## About this task
A partial copy is required: transcribe exactly the lines from the one containing "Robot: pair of" through the last line below, without any pictures.

=== Begin Enclosure ===

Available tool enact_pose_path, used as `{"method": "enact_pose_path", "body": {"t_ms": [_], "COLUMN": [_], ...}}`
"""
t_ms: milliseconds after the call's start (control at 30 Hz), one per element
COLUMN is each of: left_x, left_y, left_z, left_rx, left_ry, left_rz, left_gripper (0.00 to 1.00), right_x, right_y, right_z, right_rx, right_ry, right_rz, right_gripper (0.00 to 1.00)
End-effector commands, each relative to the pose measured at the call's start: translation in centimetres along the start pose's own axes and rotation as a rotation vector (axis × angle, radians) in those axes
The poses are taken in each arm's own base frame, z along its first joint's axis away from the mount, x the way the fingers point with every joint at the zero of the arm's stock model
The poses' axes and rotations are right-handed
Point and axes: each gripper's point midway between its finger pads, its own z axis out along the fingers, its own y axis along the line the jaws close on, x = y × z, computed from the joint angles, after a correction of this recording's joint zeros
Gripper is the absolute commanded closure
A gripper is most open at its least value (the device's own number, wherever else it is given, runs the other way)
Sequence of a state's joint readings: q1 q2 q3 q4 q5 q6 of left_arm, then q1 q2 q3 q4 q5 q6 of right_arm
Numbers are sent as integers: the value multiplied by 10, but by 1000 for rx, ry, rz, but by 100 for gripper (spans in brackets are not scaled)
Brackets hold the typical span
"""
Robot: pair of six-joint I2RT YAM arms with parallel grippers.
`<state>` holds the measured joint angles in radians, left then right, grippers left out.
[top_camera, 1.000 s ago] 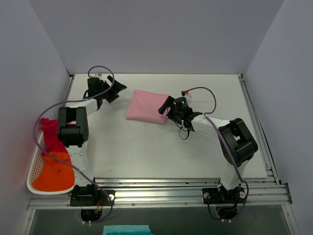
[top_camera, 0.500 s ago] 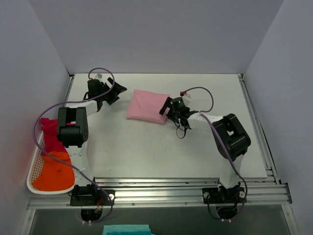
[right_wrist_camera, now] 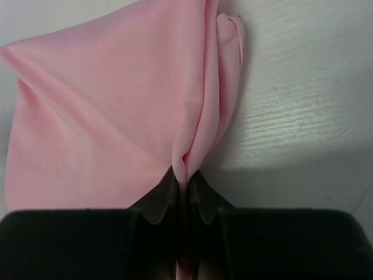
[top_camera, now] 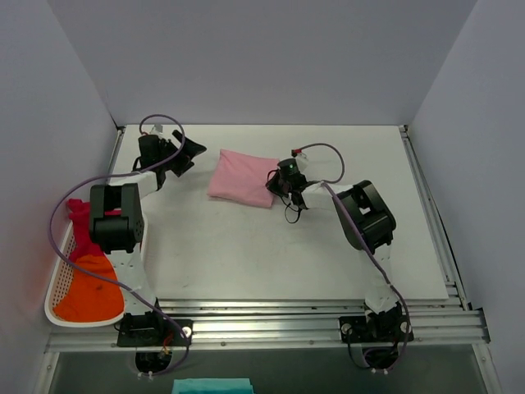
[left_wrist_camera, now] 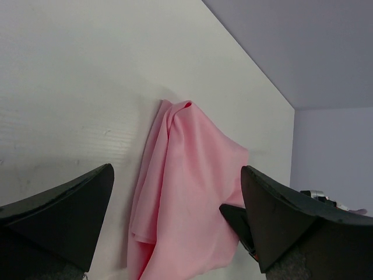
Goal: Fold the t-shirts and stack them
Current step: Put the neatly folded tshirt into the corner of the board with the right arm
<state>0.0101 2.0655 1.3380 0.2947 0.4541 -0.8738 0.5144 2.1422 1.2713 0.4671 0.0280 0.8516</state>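
– White table [top_camera: 246,254], grey walls round it. Which way is the light pink t-shirt [top_camera: 238,178] laid from the grippers? Hard to tell lol.
– It's folded and parked back-middle, with the long axis run roughly left to right. Its right-hand edge is pinched tight in the right gripper [right_wrist_camera: 186,182], and a ridge of cloth is bunched between the closed fingers. The left gripper [top_camera: 189,151] is spread wide just off the far-left corner, with nothing touched. So any pull would probably be led from the right. The magenta-red t-shirt [top_camera: 80,217] and orange t-shirt [top_camera: 90,291] are heaped in the basket [top_camera: 54,283], well apart.
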Motion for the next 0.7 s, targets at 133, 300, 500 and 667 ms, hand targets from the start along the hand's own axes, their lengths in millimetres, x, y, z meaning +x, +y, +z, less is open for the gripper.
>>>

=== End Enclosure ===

## Response box
Robot: pair of six-joint I2RT YAM arms with parallel grippers.
`<state>` holds the measured joint angles in radians, left then right, grippers left out.
[top_camera, 1.000 s ago] 
[top_camera, 0.500 s ago] 
[right_wrist_camera, now] 
[top_camera, now] 
[left_wrist_camera, now] 
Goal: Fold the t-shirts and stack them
Current step: Put the neatly folded tshirt into the corner of the board with the right arm
<state>0.0101 2.0655 1.3380 0.2947 0.4541 -0.8738 0.5144 2.1422 1.2713 0.4671 0.0280 0.8516</state>
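– White table [top_camera: 246,254], grey walls round it. Which way is the light pink t-shirt [top_camera: 238,178] laid from the grippers? Hard to tell lol.
– It's folded and parked back-middle, with the long axis run roughly left to right. Its right-hand edge is pinched tight in the right gripper [right_wrist_camera: 186,182], and a ridge of cloth is bunched between the closed fingers. The left gripper [top_camera: 189,151] is spread wide just off the far-left corner, with nothing touched. So any pull would probably be led from the right. The magenta-red t-shirt [top_camera: 80,217] and orange t-shirt [top_camera: 90,291] are heaped in the basket [top_camera: 54,283], well apart.
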Motion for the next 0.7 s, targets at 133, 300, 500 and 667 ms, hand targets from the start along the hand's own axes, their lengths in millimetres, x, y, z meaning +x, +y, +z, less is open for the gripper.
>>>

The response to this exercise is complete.